Task to carry out
In the records below, find every line that contains "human" and list it.

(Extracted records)
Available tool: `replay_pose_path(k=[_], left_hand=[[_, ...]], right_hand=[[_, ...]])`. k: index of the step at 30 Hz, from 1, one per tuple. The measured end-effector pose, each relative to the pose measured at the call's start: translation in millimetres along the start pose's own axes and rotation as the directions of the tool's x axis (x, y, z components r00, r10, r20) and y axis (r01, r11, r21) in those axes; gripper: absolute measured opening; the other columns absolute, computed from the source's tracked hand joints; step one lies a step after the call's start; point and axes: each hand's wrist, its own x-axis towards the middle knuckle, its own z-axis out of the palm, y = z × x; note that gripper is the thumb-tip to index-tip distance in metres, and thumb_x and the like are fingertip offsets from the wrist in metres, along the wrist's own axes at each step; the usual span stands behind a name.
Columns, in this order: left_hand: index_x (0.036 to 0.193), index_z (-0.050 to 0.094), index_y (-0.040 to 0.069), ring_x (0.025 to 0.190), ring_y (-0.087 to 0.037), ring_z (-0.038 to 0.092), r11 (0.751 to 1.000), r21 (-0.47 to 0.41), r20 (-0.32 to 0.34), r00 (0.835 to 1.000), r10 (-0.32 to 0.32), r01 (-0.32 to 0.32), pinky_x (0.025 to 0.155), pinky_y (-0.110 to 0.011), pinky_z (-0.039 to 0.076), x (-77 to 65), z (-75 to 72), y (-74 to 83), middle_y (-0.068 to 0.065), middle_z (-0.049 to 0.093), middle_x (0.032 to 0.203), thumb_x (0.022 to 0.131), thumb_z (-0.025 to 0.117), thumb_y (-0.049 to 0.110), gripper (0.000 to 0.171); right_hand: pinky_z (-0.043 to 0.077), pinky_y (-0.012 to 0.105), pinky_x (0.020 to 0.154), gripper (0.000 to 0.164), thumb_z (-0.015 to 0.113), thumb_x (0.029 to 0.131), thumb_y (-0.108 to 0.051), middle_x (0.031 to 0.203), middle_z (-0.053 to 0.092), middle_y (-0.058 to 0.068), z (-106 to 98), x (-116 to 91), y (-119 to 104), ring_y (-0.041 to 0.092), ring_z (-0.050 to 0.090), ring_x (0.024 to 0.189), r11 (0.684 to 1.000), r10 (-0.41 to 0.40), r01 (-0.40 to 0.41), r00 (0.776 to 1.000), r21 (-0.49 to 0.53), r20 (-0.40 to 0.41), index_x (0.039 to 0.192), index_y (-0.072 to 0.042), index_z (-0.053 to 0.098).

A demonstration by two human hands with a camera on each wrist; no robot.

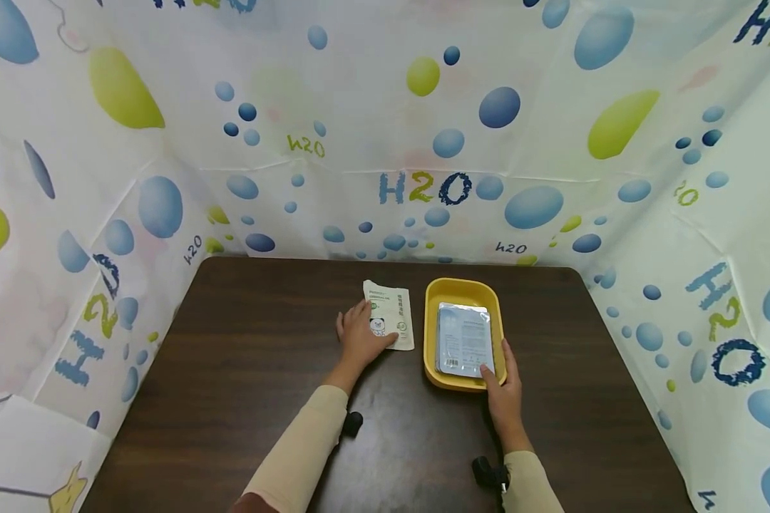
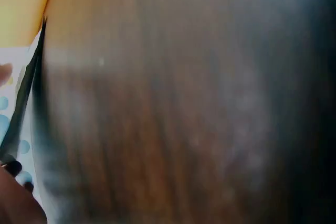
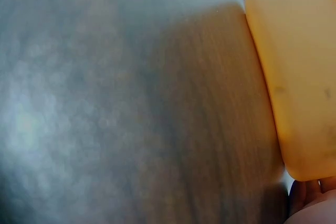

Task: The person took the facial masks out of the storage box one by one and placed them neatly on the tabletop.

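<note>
My left hand (image 1: 362,333) lies over a flat white sachet (image 1: 390,303) printed with green text and a small panda face. Its fingers are at the sachet's left edge and the thumb is on the lower part. To the right is a yellow plastic tray (image 1: 431,335) holding a silver-blue foil packet (image 1: 465,338) with fine print; whether more lie beneath cannot be told. My right hand (image 1: 505,395) grips the tray's lower right corner, thumb over the rim, fingers outside. The right wrist view shows the tray's side (image 3: 299,77) with fingers (image 3: 312,190) below it.
Both things are near the far side of a dark brown wooden table (image 1: 263,342). A white curtain (image 1: 359,85) with blue and green dots and H2O lettering hangs behind and along the sides. Dark wrist cameras (image 1: 353,425) sit at both cuffs.
</note>
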Motion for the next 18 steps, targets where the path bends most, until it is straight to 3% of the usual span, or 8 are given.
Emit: replay_pose_path(k=[3,7,13,18], left_hand=[[0.159,0.036,0.006,0.157,-0.036,0.021,0.971,0.237,0.088,0.996,0.000,-0.021,0.126,-0.065,0.006,-1.5,-1.5,-5.2,-0.015,0.029,0.168,0.079,0.077,0.063,0.106],[0.164,0.020,0.010,0.161,-0.032,0.005,0.925,0.378,0.192,0.981,-0.032,-0.044,0.127,-0.061,0.001,-1.7,1.4,-13.3,-0.014,0.006,0.173,0.085,0.060,0.076,0.110],[0.166,0.008,0.012,0.162,-0.029,-0.003,0.904,0.422,0.215,0.976,-0.033,-0.062,0.128,-0.059,-0.003,-1.2,5.3,-16.1,-0.013,-0.005,0.173,0.088,0.047,0.081,0.111],[0.165,0.011,0.011,0.162,-0.030,-0.001,0.912,0.407,0.205,0.978,-0.031,-0.057,0.128,-0.059,-0.002,-0.5,2.6,-12.6,-0.013,-0.002,0.174,0.089,0.049,0.078,0.109]], right_hand=[[0.030,0.000,0.103,0.070,0.056,0.104,-0.013,0.170,0.024,0.004,1,-2,-1,0.026,0.029,0.154,1.000,0.014,-0.014,1.000,0.009,0.005,0.164,-0.028,0.024],[0.030,-0.001,0.101,0.070,0.056,0.103,-0.011,0.170,0.024,0.003,0,-4,-1,0.025,0.027,0.155,1.000,0.008,-0.008,1.000,0.021,0.006,0.164,-0.027,0.024],[0.032,0.000,0.101,0.071,0.055,0.103,-0.007,0.170,0.023,0.005,0,-3,-3,0.025,0.027,0.154,0.999,0.027,-0.027,1.000,0.044,0.003,0.164,-0.025,0.023],[0.034,0.003,0.103,0.070,0.055,0.102,-0.005,0.170,0.024,0.009,0,-3,-22,0.028,0.028,0.153,0.997,0.049,-0.049,0.999,0.066,0.014,0.164,-0.019,0.024]])
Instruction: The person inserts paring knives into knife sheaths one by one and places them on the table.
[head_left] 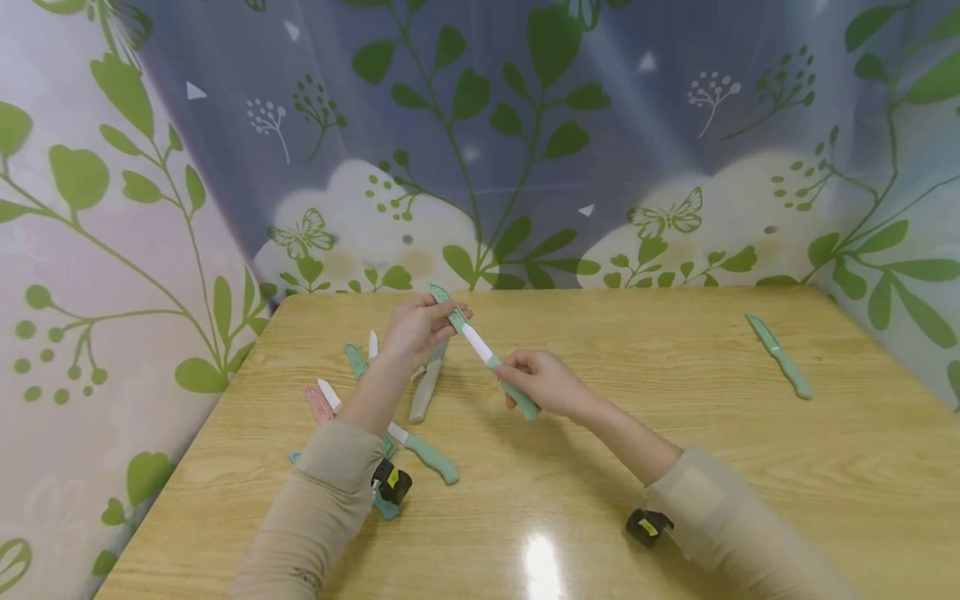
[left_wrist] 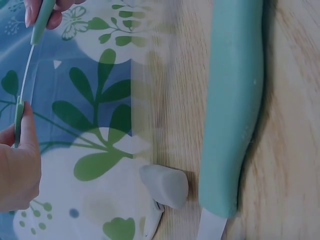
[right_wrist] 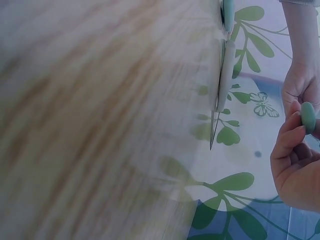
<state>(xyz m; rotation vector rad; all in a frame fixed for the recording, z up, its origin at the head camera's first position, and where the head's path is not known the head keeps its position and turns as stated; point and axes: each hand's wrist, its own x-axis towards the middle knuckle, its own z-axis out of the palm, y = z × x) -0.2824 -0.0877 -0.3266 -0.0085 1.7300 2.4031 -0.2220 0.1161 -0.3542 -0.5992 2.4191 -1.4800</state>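
Left hand (head_left: pixel 420 329) pinches green sheath (head_left: pixel 457 319); right hand (head_left: pixel 546 382) grips the green handle of the held knife (head_left: pixel 478 343). Knife is raised above table (head_left: pixel 675 417), between the 2 hands, tilted, white blade partly inside the sheath, handle end lower. Sheathed knife (head_left: pixel 780 357) lies far right on table, well apart from the rest. Near left forearm: 1 green-handled knife (head_left: pixel 431 458) with white blade, 1 grey handle (head_left: pixel 426 392), 1 pink sheath (head_left: pixel 318 403), 1 second green sheath (head_left: pixel 356 360), 2 white blade tips (head_left: pixel 372 343); several parts hidden by the arm. Leaf-print curtain (head_left: pixel 525 167) behind table.
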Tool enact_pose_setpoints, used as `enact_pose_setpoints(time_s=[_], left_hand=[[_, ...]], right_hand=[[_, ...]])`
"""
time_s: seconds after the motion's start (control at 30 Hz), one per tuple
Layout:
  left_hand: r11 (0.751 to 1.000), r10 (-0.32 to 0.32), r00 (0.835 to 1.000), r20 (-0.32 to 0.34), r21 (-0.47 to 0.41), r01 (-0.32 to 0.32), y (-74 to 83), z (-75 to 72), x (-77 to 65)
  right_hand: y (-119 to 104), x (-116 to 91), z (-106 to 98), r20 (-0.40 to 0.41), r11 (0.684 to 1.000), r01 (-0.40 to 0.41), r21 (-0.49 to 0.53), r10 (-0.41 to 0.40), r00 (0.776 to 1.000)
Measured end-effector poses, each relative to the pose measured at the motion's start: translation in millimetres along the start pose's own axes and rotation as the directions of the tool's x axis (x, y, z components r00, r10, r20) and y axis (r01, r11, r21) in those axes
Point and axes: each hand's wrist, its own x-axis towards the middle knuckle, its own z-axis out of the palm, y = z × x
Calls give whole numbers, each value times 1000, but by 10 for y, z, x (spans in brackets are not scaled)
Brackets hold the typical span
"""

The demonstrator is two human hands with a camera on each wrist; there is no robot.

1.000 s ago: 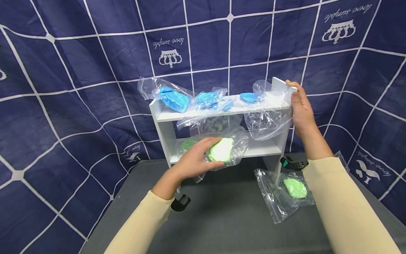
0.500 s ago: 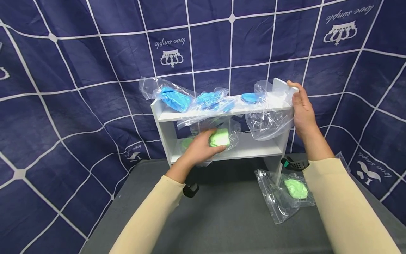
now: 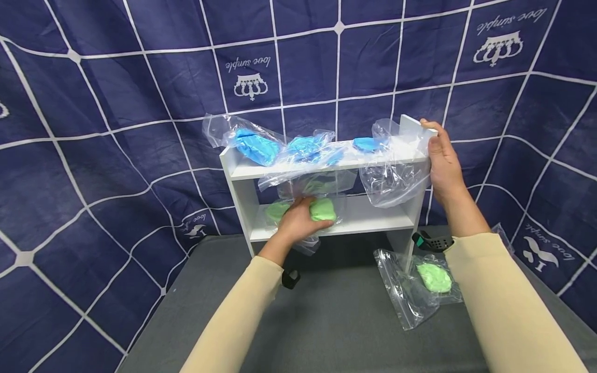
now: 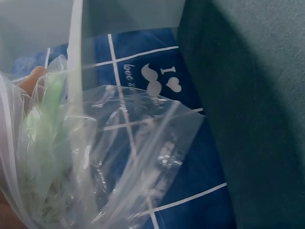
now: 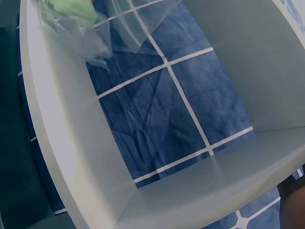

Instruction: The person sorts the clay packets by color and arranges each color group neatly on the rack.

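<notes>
In the head view my left hand point(image 3: 300, 220) holds a clear zip bag with a soft, light green clay-like lump point(image 3: 323, 209), thumb in front. The lump is at the lower board of the white shelf point(image 3: 373, 217); whether its full weight rests there I cannot tell. Beside it, partly behind the hand, lies another bagged green lump point(image 3: 277, 211). The left wrist view shows the held bag's loose plastic point(image 4: 138, 143) hanging past the board's edge. My right hand point(image 3: 445, 163) grips the upper part of the shelf's right side panel point(image 3: 415, 129).
Bags with blue lumps point(image 3: 255, 147) lie along the top board, some plastic drooping over its front edge. A further bagged green lump point(image 3: 435, 277) lies on the grey table point(image 3: 345, 321) by the shelf's right foot. A dark blue checked cloth point(image 3: 158, 93) hangs behind.
My left hand has carried the bagged green lump from in front of the shelf back into the lower level. The right hand keeps its grip on the side panel.
</notes>
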Motion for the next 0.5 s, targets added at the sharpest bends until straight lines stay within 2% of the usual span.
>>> enact_pose_setpoints(time_s=[0.33,0.5], left_hand=[[997,-51,995,-85,48,56,20,129,-14],[992,-74,995,-70,102,81,39,159,-12]], right_hand=[[-18,-10,15,2,1000,-8,-8,8,1000],[-16,-12,18,3,1000,-1,4,1,1000]])
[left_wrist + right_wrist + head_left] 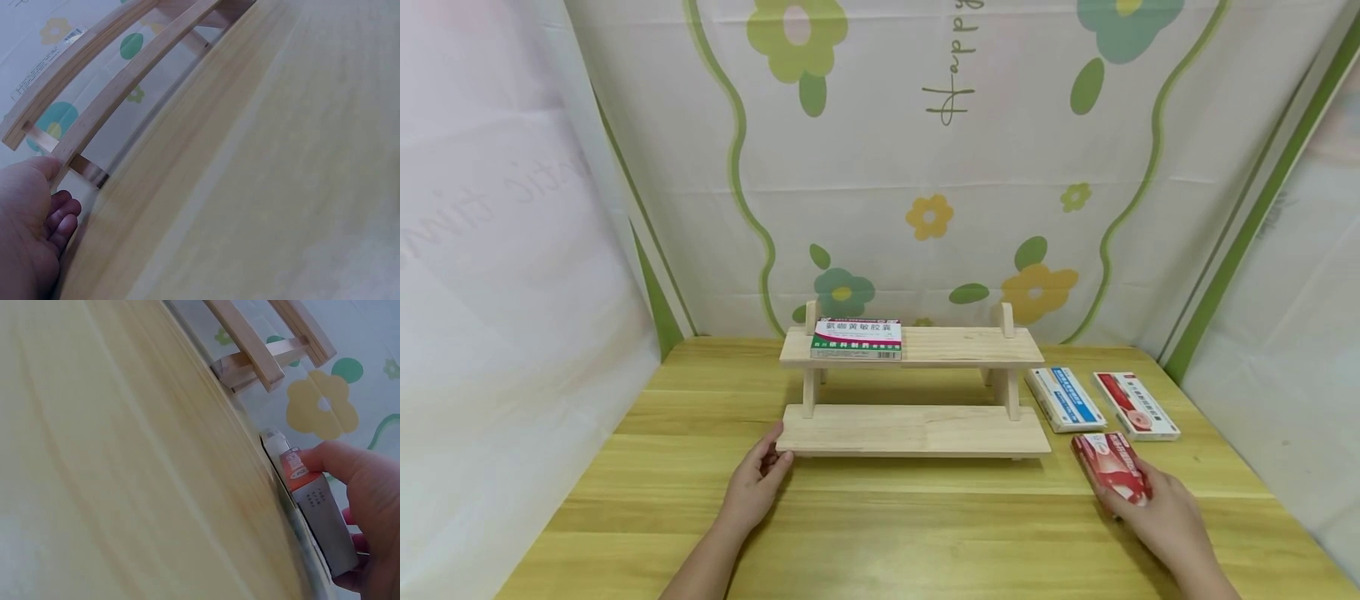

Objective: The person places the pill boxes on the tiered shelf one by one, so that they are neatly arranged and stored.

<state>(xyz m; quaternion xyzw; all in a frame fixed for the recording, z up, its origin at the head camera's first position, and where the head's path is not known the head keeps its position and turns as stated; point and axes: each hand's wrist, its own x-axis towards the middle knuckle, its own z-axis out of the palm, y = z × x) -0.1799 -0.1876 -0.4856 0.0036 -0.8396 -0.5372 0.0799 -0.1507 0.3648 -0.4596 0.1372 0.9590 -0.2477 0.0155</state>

Reply
A demonstration by two human hands with a camera on each wrist; no robot.
The demonstrator is two human hands with a camera on each wrist; there is no robot.

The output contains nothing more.